Thursday, September 27, 2007

Vonage Doesn't Have to Pay $58 Million, 5.5% of Revenue to Verizon: Appeals Court


At least, not yet. The U.S. Court of Appeals says the U.S. District Court has to take another look at one of the three Verizon patents Vonage is said to have violated, though it upheld two of the three decisions as originally made.

Further, the Court of Appeals vacated the entire award of $58 million in damages and the 5.5 percent royalty. The Court of Appeals sent the case to the U.S. District Court and directed that the court retry those aspects of the original case.

Vonage has work-arounds in place, and argues none of the patents should have been granted in the first place, though it seems unlikely to an untrained observer that Vonage can get the courts to agree.

Still, it is a partial victory. Perhaps the damage award and royalty payments will be lowered, ultimately. And, at this point, a partial victory is about the best news Vonage has had on the patent front this year.

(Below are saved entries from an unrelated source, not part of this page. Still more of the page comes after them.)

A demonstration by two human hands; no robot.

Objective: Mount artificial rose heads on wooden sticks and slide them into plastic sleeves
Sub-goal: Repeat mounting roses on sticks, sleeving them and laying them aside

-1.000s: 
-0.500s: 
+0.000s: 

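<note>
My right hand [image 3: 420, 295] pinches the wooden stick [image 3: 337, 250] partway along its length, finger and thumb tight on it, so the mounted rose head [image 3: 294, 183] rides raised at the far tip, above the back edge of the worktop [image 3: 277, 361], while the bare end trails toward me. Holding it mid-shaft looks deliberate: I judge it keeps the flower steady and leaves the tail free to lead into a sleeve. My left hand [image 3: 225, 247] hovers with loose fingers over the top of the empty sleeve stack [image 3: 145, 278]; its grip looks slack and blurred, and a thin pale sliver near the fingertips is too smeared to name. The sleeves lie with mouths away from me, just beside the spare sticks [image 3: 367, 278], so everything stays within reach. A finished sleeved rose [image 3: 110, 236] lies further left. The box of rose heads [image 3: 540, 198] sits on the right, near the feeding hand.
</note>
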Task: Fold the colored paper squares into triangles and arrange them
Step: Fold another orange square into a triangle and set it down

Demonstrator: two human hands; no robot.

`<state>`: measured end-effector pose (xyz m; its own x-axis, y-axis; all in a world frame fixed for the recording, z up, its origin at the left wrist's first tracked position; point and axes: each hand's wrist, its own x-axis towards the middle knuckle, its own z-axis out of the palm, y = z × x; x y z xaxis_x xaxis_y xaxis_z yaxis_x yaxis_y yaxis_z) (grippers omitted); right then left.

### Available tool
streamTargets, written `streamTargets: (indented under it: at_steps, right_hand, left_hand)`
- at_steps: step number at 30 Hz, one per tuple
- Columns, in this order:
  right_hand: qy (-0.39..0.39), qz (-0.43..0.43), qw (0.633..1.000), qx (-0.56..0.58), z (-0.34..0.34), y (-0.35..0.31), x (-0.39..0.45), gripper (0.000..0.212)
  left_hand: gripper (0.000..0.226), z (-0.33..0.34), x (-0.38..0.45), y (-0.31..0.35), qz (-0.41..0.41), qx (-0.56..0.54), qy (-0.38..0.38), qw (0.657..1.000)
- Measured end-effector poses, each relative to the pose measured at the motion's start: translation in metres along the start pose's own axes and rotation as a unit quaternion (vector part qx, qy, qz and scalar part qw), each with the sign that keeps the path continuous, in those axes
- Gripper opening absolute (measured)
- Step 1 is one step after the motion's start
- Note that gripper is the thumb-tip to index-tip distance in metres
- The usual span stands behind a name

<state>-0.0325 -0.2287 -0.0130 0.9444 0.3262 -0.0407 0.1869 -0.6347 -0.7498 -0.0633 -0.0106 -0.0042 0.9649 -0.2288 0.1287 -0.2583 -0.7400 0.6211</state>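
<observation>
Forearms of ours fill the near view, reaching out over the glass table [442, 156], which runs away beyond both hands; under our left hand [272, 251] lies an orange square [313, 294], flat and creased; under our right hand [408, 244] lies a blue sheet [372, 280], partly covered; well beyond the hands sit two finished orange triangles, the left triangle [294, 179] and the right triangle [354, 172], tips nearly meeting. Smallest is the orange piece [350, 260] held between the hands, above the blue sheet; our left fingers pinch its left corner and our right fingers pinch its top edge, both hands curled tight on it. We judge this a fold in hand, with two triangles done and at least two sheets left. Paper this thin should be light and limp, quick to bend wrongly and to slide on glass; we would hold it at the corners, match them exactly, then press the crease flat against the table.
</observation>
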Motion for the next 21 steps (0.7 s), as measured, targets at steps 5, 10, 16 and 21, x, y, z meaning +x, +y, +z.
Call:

Wednesday, September 26, 2007

Mobility, SaaS, Laszlo, Google, et al

As work and workers become more mobile, enterprises are starting to use more Web-delivered applications. As that starts to happen, Web-based desktops and productivity suites are going to make more sense. Enter Laszlo and the Laszlo Webtop, referred to as a Web 2.0 Desktop. Laszlo Webtop has developed bundled solutions for three target markets: service providers, enterprises and developers.

Laszlo Webtop for Service Providers comes bundled with Laszlo Mail and Contacts and supports customized Web portals. Laszlo Webtop for Enterprises comes bundled with Contacts and optional Laszlo Mail.

Meanwhile, the Laszlo Webtop SDK for Developers offering is a software development kit allowing developers build their own Webtop solutions compliant with the Webtop.

This just makes sense. If one is going to build a distributed applications architecture assuming broadband access, then assuming a Web-based desktop also makes sense.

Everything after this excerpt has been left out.